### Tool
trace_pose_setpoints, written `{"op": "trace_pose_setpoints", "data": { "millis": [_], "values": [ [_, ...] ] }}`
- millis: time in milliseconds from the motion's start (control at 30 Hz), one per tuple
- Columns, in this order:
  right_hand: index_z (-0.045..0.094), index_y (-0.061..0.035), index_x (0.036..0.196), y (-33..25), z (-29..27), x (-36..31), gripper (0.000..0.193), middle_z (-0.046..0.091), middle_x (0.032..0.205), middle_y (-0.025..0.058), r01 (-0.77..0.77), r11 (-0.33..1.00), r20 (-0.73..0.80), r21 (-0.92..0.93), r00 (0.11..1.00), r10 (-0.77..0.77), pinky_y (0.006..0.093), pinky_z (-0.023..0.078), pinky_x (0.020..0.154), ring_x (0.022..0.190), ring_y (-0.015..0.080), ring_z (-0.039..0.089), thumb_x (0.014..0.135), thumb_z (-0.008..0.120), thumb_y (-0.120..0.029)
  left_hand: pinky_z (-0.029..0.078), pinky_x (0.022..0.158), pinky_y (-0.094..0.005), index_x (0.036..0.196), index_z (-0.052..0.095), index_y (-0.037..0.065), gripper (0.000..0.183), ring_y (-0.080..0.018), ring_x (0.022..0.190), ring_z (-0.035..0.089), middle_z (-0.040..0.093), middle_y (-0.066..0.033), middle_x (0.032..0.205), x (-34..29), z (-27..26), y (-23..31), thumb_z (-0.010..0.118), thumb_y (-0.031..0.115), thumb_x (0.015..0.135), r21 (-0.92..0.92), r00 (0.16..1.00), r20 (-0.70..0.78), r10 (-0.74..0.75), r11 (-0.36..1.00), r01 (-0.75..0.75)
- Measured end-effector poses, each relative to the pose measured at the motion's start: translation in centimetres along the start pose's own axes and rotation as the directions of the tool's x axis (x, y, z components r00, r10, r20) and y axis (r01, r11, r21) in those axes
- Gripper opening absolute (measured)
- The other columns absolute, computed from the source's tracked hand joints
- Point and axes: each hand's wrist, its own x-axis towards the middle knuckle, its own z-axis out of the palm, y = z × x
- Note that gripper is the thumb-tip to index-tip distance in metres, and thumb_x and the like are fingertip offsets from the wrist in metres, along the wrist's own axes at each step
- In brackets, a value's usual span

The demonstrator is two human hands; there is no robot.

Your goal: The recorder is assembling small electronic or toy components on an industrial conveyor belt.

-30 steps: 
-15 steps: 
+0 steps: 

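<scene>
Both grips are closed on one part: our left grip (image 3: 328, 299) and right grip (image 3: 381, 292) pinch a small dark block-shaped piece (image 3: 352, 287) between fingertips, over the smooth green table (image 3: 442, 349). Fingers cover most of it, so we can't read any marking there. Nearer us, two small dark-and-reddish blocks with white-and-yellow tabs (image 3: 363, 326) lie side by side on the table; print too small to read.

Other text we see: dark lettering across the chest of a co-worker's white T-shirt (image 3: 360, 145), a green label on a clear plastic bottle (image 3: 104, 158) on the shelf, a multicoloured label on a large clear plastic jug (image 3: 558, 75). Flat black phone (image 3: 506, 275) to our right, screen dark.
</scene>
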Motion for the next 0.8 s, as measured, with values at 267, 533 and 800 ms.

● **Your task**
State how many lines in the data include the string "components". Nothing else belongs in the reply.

● **Written reply**
2